> Your instructions: In the material below, find the line with "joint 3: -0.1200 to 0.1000" and the line with "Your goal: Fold", then output those two lines and every line between them, exactly.

> Available data:
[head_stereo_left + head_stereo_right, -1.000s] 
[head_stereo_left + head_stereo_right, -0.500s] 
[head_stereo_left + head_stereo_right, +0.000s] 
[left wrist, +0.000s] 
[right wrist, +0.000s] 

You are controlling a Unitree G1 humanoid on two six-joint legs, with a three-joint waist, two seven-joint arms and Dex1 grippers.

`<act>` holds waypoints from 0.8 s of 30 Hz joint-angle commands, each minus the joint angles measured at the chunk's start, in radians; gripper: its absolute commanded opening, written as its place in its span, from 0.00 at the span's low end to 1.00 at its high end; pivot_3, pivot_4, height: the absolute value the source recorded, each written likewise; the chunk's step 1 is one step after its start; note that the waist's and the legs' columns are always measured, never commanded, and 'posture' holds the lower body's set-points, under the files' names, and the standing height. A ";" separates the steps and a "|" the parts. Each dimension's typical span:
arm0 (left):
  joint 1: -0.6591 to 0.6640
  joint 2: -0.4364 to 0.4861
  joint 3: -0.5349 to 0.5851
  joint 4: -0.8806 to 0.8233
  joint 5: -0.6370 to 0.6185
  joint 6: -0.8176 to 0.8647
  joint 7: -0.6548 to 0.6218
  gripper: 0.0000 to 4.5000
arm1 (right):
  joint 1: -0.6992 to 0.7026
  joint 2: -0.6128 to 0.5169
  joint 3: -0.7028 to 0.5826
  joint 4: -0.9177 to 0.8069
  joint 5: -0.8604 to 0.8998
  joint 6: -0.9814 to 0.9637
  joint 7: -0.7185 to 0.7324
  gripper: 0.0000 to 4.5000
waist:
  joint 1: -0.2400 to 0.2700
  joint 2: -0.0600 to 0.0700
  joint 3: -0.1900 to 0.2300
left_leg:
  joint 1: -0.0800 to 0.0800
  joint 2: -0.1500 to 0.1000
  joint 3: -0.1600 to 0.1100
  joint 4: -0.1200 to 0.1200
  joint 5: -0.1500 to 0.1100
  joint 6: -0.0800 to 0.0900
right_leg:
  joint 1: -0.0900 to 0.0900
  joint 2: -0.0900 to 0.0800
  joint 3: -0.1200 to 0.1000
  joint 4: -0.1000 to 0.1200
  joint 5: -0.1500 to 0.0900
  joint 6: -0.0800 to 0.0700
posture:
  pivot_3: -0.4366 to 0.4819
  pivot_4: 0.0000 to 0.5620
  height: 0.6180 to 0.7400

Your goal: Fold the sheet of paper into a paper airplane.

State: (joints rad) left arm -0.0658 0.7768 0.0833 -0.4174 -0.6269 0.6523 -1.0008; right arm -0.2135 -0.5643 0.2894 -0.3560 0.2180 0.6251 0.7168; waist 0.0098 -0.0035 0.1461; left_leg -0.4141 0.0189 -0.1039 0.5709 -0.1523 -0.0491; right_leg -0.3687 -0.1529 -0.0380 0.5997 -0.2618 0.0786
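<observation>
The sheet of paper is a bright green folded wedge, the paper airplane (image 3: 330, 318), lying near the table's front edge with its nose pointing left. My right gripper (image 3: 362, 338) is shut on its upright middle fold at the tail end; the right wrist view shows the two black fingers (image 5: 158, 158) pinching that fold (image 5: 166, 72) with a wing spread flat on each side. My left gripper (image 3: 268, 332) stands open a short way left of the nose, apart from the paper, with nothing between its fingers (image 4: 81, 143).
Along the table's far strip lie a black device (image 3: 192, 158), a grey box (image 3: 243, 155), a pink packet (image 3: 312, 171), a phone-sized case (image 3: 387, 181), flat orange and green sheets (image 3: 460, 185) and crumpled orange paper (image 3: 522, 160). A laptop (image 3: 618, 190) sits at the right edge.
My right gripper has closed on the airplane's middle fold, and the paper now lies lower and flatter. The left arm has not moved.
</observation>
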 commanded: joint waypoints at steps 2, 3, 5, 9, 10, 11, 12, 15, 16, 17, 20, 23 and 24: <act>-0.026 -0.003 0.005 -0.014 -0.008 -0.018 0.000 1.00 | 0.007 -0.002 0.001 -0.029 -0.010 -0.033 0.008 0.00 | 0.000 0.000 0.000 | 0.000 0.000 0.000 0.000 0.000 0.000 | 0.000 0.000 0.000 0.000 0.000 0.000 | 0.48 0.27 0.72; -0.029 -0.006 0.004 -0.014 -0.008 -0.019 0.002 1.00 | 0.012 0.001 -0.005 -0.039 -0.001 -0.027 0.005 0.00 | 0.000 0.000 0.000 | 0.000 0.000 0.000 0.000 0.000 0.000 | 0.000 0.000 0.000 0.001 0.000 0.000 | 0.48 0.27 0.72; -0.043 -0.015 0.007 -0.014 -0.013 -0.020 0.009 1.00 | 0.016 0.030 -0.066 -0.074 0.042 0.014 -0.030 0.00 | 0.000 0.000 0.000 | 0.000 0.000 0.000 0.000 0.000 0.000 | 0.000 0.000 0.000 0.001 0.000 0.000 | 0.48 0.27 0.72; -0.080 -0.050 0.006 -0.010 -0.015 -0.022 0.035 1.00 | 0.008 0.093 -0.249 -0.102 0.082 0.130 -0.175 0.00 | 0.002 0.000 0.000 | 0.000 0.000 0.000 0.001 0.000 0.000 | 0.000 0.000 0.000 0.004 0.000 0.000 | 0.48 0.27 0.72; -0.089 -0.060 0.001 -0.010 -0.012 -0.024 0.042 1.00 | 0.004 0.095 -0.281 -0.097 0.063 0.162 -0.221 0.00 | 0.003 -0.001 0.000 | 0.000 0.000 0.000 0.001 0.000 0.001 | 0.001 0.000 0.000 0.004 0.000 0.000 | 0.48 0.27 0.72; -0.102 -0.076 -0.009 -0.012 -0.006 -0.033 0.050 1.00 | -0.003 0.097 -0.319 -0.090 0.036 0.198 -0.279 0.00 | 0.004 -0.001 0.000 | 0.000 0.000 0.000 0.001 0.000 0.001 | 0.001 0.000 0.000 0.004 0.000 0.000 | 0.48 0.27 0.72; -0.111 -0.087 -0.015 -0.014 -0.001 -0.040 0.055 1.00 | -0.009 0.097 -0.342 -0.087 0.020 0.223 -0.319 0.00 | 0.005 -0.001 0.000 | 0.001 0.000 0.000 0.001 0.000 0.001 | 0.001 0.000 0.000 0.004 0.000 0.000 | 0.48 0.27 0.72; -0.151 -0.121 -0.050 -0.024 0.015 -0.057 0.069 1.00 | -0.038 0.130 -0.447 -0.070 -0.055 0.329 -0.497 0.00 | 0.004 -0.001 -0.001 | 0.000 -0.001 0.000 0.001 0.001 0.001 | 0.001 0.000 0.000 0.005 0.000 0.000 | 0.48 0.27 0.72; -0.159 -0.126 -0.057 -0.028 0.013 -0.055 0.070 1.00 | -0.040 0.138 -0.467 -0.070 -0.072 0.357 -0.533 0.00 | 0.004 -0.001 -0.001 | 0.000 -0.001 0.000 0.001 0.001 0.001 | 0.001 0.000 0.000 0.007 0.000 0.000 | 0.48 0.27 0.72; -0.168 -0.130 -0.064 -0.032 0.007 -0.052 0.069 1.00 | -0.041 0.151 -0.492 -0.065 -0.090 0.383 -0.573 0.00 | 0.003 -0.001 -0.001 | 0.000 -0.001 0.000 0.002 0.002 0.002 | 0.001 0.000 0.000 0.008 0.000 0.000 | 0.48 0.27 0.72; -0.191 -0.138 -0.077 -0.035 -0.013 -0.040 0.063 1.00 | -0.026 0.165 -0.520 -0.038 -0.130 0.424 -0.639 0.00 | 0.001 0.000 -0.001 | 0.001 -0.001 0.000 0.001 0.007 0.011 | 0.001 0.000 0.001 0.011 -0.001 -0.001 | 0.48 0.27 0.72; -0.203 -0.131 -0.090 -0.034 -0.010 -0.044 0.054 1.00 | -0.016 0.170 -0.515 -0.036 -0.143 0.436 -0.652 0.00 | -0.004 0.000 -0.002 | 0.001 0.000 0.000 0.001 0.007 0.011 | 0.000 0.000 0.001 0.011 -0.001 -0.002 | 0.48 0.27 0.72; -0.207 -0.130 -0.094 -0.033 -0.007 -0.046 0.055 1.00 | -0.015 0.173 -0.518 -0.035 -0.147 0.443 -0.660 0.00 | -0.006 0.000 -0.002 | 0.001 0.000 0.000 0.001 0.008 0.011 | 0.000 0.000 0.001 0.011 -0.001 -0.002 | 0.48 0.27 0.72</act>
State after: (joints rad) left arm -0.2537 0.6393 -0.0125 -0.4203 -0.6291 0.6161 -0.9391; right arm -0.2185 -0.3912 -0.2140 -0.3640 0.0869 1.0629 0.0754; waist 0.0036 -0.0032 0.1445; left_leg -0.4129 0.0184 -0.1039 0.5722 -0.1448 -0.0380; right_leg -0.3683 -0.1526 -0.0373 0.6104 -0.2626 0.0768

> Written reply:
  joint 3: -0.1200 to 0.1000
  joint 4: -0.1000 to 0.1200
  joint 5: -0.1500 to 0.0900
  joint 6: -0.0800 to 0.0700
posture:
  pivot_3: -0.4366 to 0.4819
  pivot_4: 0.0000 to 0.5620
  height: 0.6180 to 0.7400

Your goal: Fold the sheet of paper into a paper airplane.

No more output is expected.